WHAT IS EXPECTED
Only lines holding the word "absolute" are wanted. Copy them from the listing below.

SOURCE MATERIAL
====
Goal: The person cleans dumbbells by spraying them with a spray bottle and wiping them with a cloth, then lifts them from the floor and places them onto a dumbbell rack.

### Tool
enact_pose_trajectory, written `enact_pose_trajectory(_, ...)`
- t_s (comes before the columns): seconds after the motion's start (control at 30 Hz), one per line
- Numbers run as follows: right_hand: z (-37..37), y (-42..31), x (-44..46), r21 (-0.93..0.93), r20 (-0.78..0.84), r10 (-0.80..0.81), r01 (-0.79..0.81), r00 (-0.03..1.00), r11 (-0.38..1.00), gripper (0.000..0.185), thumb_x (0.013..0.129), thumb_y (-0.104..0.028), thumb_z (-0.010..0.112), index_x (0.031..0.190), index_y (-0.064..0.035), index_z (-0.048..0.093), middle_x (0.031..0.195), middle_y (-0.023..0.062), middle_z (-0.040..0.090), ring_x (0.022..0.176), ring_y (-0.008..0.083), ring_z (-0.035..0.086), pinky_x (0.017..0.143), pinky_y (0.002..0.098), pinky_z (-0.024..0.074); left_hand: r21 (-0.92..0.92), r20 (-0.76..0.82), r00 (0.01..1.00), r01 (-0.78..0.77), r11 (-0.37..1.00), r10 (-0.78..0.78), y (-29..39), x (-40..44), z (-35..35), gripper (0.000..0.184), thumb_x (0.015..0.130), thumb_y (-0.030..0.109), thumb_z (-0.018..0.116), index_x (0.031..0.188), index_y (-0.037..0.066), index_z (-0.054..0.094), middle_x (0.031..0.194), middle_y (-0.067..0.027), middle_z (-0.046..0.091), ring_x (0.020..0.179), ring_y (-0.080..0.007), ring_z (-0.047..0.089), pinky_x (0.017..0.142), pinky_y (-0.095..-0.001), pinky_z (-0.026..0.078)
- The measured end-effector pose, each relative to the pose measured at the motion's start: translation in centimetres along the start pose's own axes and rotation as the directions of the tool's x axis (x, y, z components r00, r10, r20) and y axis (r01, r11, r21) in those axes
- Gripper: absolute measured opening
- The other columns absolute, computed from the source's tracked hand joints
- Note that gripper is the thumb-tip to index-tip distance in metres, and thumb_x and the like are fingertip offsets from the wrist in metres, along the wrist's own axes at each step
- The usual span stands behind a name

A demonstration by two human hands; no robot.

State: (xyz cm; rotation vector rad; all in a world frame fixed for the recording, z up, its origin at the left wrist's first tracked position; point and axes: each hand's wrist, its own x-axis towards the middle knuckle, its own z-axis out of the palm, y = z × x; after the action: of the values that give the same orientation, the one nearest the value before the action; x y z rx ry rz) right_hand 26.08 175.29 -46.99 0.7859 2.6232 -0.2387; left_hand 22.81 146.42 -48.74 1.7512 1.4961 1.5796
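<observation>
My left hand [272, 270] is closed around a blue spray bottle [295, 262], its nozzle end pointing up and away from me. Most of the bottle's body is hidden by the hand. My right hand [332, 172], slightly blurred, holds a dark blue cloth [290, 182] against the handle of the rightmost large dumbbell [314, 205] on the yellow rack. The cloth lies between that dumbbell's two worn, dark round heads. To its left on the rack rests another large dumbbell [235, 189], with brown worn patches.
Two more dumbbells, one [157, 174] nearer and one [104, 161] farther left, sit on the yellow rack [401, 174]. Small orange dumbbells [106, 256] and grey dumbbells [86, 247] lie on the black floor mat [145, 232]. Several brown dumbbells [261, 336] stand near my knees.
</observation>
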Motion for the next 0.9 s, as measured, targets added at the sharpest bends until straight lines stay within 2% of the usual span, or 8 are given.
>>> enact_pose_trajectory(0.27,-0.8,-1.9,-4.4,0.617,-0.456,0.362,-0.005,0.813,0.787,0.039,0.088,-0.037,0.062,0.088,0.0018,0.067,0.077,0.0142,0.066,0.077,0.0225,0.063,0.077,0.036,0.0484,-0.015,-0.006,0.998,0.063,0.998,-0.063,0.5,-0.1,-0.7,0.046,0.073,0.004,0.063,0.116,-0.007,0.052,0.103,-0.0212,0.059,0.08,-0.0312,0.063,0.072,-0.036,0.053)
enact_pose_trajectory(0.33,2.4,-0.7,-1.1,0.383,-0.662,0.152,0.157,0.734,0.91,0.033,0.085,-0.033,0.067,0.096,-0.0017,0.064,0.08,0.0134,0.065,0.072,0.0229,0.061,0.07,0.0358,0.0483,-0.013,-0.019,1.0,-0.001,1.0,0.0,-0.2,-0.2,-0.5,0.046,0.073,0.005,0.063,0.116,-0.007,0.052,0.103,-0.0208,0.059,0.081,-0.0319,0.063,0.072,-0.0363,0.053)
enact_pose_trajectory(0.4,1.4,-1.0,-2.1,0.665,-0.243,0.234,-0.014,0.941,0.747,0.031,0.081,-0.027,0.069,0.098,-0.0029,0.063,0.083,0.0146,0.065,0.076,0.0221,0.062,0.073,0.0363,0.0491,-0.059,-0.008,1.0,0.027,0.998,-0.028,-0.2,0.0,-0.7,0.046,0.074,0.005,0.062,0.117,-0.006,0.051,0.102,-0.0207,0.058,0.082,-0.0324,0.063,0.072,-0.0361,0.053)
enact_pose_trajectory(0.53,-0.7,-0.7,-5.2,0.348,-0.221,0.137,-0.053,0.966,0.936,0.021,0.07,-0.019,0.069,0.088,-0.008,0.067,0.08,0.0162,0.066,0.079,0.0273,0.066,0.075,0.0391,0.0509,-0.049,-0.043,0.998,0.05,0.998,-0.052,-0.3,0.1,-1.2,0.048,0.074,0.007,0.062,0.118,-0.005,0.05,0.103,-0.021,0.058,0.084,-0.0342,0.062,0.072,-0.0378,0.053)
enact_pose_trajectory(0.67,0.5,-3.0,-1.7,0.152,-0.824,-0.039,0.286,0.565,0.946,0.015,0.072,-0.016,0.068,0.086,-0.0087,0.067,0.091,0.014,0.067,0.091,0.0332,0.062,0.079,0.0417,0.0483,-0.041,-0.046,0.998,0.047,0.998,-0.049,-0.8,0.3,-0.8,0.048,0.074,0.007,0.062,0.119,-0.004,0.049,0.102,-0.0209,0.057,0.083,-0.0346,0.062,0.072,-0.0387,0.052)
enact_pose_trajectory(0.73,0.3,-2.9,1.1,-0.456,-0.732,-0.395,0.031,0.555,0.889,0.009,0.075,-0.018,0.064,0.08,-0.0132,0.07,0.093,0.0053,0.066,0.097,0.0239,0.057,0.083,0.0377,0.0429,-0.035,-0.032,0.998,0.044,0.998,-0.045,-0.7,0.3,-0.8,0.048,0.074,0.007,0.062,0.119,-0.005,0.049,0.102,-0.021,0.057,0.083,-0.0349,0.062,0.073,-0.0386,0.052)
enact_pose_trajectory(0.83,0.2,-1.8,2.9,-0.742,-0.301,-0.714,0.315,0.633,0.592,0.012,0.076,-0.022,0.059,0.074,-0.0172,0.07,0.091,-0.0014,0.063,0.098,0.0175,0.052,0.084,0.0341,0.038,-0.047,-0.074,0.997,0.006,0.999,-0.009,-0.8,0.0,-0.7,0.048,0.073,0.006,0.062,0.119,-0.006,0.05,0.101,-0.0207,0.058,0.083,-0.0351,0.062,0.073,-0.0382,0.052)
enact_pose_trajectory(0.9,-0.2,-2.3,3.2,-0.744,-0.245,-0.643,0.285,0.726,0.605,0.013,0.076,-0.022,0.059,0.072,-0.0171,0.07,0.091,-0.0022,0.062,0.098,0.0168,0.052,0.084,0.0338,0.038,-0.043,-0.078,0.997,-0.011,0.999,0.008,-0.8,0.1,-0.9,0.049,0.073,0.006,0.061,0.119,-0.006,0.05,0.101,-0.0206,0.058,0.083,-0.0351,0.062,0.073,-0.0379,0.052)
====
EXERCISE OUTPUT
- Gripper: absolute measured opening
- The other columns absolute, computed from the source's tracked hand joints

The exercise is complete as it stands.